(Just launched, 5.24.18, the new Data Scientist Nanodegree program!)
Every time you send a text message, type a tweet, post a Facebook photo, click a link, or buy something online, you’re generating data. And considering there are more than 3 billion Internet users in the world (a quantity that’s tripled in the last 12 years) and 4.3 billion cell phone users, that’s a heck of a lot of data.
Fortunately, as data has multiplied, so has the ability to collect, organize, and analyze it. Data storage is cheaper than ever, processing power is more massive than ever, and tools are more accessible than ever to mine the zettabytes of available data for business intelligence. In recent years, data analysis has done everything from predict stock prices to prevent house fires.
All that data crunching requires an army of data masters. Translation: there’s never been a better time to pursue a career in data. The McKinsey Global Institute predicted that by 2018 the U.S. could face a shortage of 1.5 million people who know how to leverage data analysis to make effective decisions. Enter: you.
The first step on your path to professional data whiz? Taking stock of your three main career options: data analyst, data scientist, and data engineer.
A data analyst is essentially a junior data scientist. It’s the perfect place to start if you’re new to a career in data and eager to cut your teeth.
Data analysts don’t have the mathematical or research background to invent new algorithms, but they have a strong understanding of how to use existing tools to solve problems.
Skills and tools
Data analysts need to have a baseline understanding of five core competencies: programming, statistics, machine learning, data munging, and data visualization.
Beyond technical skill, attention to detail and the ability to effectively present results are equally important to be successful as a data analyst.
How it translates
Data analysts are given direction from more experienced data professionals in their organization. Based on that guidance, they acquire, process, and summarize data. Data analysts are the ones managing the quality assurance of data scraping, regularly querying databases for stakeholder requests, and triaging data issues to come to timely resolutions. They also then package the data to provide digestible insights in narrative or visual form.
An enduring curiosity about data and close examination of evolving best practices and tools serves all data professionals well, no matter the level of seniority.
Some companies treat the titles of “data scientist” and “data analyst” as synonymous.
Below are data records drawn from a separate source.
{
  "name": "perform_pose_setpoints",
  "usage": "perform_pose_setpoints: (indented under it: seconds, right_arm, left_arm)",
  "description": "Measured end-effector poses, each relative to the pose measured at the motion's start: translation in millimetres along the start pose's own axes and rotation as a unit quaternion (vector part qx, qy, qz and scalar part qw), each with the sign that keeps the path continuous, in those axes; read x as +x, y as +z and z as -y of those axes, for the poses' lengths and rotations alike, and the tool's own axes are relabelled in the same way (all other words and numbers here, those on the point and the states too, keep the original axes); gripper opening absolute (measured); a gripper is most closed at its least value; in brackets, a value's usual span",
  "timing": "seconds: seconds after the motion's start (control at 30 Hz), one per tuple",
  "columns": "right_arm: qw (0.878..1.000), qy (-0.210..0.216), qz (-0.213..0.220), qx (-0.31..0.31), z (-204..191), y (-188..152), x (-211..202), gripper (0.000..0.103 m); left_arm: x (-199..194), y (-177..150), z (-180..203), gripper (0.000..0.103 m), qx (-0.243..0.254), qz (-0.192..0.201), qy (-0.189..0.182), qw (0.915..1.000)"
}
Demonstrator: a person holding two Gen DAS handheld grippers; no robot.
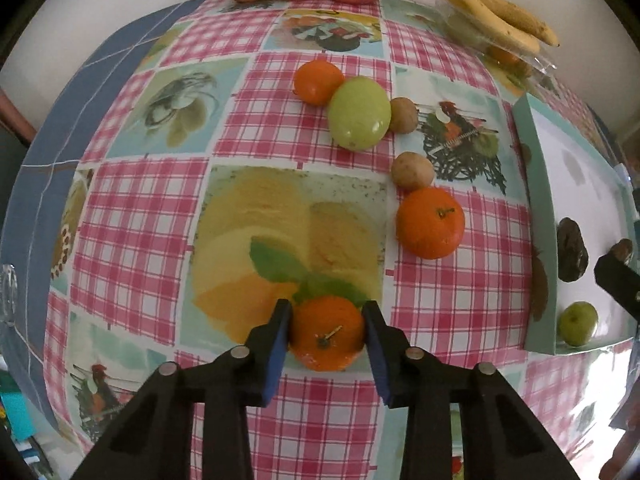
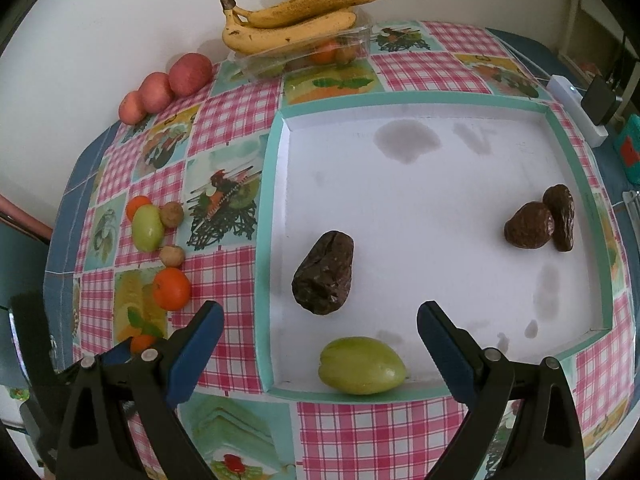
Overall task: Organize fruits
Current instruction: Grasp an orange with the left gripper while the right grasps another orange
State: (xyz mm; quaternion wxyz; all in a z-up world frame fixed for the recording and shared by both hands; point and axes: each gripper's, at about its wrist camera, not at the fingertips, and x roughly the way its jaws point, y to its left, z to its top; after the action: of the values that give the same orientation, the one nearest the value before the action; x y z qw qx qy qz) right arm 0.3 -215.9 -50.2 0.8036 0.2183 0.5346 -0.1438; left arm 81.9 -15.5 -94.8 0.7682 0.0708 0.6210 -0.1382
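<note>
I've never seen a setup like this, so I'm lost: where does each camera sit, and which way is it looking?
Left wrist: sits on the left hand-held gripper, looking steeply down along its fingers, shut on an orange on the checked tablecloth.
Right wrist: sits on the right hand-held gripper, looking down at the white tray; its fingers stand open above a green fruit.
Shared: bananas, red apples, the tray and the loose fruit beside it.

A glossy checked tablecloth [image 1: 132,216] carries a dimpled orange [image 1: 430,224] and a clear plastic punnet [image 2: 304,50].
</note>
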Motion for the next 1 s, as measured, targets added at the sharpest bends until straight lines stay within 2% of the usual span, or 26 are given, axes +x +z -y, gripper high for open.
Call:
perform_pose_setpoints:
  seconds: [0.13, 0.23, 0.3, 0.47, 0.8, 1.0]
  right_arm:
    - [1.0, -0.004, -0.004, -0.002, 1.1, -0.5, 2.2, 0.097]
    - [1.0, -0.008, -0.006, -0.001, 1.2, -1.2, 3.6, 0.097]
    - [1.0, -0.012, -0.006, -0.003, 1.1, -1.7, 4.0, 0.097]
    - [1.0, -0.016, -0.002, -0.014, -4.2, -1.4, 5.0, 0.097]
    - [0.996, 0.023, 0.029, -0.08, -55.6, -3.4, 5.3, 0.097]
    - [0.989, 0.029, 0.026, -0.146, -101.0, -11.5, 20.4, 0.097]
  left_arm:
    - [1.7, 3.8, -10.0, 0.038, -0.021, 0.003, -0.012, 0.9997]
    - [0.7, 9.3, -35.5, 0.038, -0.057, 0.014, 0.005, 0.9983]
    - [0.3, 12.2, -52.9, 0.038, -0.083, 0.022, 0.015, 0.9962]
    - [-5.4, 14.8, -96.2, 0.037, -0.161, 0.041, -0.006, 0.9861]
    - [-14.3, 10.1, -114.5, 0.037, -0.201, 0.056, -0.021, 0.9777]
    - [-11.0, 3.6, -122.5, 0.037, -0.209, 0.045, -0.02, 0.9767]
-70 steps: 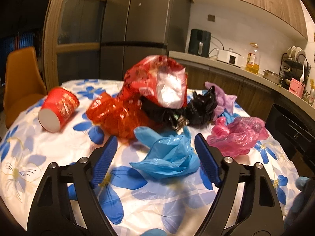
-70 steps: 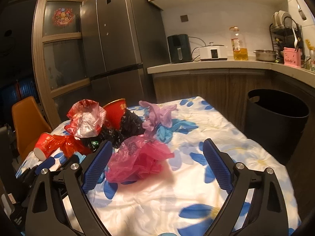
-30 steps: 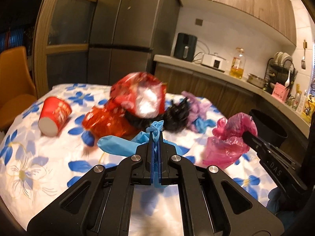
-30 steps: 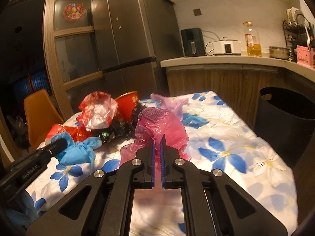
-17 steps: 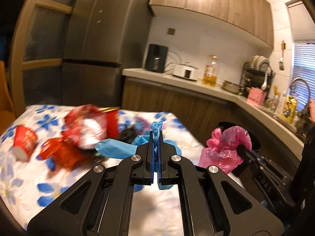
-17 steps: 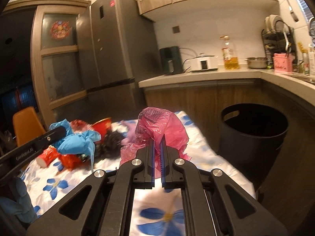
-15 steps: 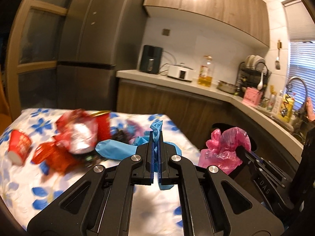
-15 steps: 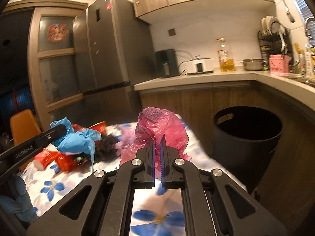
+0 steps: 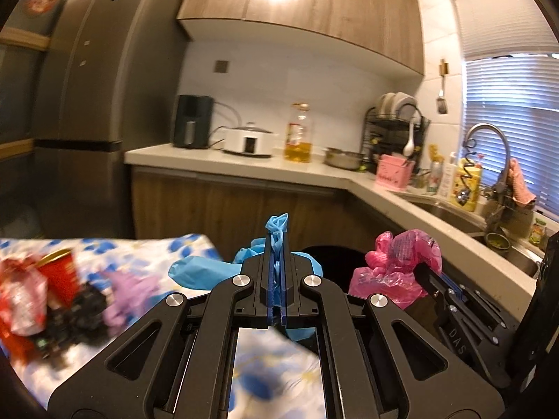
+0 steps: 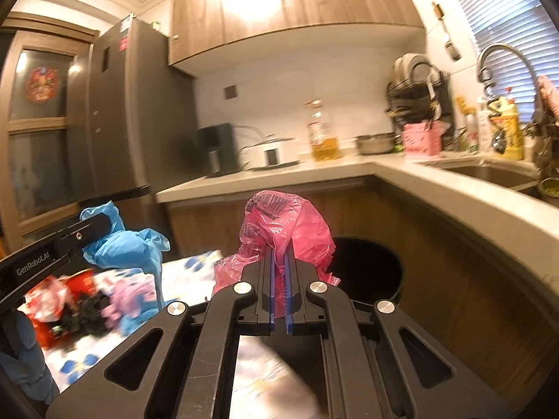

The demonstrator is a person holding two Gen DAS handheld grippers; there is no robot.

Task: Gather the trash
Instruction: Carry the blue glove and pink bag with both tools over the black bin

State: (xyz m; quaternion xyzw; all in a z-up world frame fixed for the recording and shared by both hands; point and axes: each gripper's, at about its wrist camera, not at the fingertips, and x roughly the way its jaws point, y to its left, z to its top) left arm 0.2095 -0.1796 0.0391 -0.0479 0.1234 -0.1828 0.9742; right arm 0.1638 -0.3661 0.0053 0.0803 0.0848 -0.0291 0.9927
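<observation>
Kitchen corner with an L-shaped counter [image 10: 454, 188]; below it stands a black bin [image 10: 370, 265], open-topped, beyond the end of the flower-patterned surface [image 9: 195, 244]. Since the earlier views, both grippers have swung away from the surface and toward the bin, each carrying its load clear of the cloth. Remaining litter [image 9: 52, 300] (red cup, red and black wrappers, a lilac bag) still lies heaped on the surface, now at the left margin and blurred. Right gripper [image 10: 279, 262]: jaws pressed together, pinching the pink bag [image 10: 286, 227], which hangs in front of the bin's mouth. Left gripper [image 9: 276, 255]: jaws likewise pressed together, pinching the blue bag [image 9: 199, 272], near the surface's end. Judged stage: transport under way; release into the bin pending, further trips needed.
</observation>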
But there’s really a distinction between the two in terms of skill set and experience.
Though data scientists and data analysts have the same mission in an organization—to glean insight from the massive pool of data available—a data scientist’s work requires more sophisticated skills to tackle a higher volume and velocity of data.
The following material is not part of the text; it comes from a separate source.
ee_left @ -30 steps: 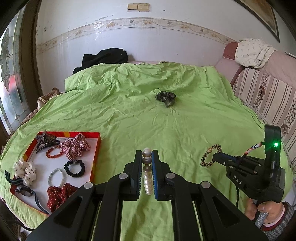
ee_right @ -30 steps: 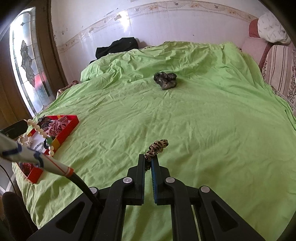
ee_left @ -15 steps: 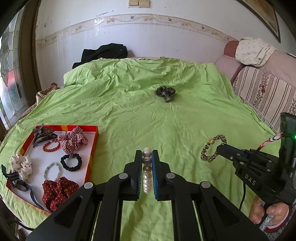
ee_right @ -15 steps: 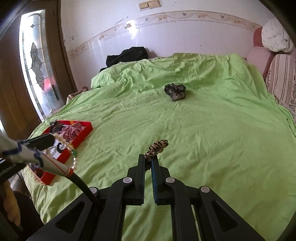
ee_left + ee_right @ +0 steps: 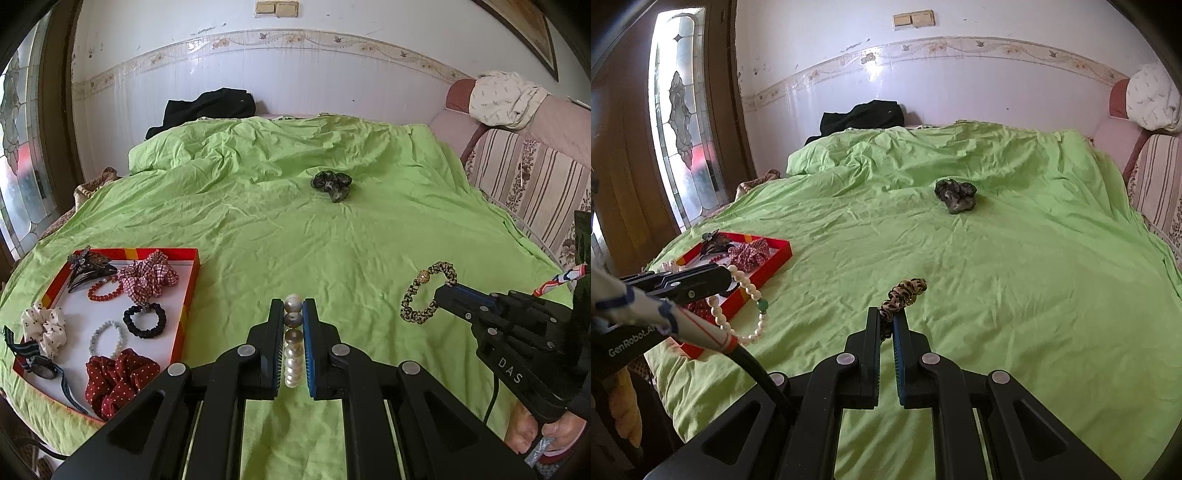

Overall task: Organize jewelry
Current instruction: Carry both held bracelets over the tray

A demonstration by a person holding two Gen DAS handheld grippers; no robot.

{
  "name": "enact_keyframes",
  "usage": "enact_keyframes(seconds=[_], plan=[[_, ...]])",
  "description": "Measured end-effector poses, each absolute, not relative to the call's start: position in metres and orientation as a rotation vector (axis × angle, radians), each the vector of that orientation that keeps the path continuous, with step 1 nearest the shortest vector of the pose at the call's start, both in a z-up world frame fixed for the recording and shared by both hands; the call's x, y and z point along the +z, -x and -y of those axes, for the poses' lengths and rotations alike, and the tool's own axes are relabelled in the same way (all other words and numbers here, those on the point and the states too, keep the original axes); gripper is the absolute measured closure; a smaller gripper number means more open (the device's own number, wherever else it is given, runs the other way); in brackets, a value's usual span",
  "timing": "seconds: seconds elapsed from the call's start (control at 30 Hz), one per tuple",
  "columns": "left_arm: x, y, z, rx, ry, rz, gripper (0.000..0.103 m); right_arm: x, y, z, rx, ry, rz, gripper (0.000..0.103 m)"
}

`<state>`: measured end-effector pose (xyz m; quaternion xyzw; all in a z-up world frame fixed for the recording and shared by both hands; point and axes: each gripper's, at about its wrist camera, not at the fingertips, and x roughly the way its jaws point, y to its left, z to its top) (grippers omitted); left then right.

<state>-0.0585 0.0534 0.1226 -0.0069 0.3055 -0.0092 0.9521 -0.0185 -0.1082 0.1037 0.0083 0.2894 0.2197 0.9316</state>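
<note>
My left gripper [image 5: 293,308] is shut on a pearl bracelet [image 5: 293,343], held above the green bed. From the right wrist view the bracelet [image 5: 744,295] hangs from that gripper near the tray. My right gripper [image 5: 886,315] is shut on a leopard-print hair tie [image 5: 905,293]; in the left wrist view the tie [image 5: 428,293] hangs as a loop from its tip. A red tray [image 5: 184,314] with a white floor lies at the left and holds scrunchies, bead bracelets and a hair claw. A dark scrunchie [image 5: 331,182] lies far out on the bed.
The green bedspread [image 5: 295,229] covers the whole bed. A black garment [image 5: 210,109] lies at the head by the wall. A striped sofa [image 5: 535,177] stands at the right. A stained-glass door [image 5: 683,122] is at the left.
Both grippers have lifted and tilted up a little with their items still held. The tray now sits slightly closer to the left gripper.
</note>
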Motion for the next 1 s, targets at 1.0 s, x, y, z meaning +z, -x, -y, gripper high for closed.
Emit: enact_keyframes(seconds=[1.0], plan=[[0.122, 0.092, -0.101, 0.010, 0.088, -0.597, 0.094, 0.131, 0.082, 0.072, 0.389, -0.021, -0.620, 0.096]])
As such, a data scientist is someone who can do undirected research and tackle open-ended problems and questions. Data scientists typically have advanced degrees in a quantitative field, like computer science, physics, statistics, or applied mathematics, and they have the knowledge to invent new algorithms to solve data problems.
An enduring curiosity about data and close examination of evolving best practices and tools serves all data professionals well.
Data scientists are extremely valuable to their companies, as their work can uncover new business opportunities or save the organization money by identifying hidden patterns in data (for example, highlighting surprising customer behavior or finding potential storage cluster failures).
Skills and tools
Whereas a data analyst might look at data from only a single source, a data scientist explores data from many different sources. Data scientists use tools like Hadoop (the most widely used framework for distributed file system processing), they use programming languages like Python and R, and they apply the practices of advanced math and statistics.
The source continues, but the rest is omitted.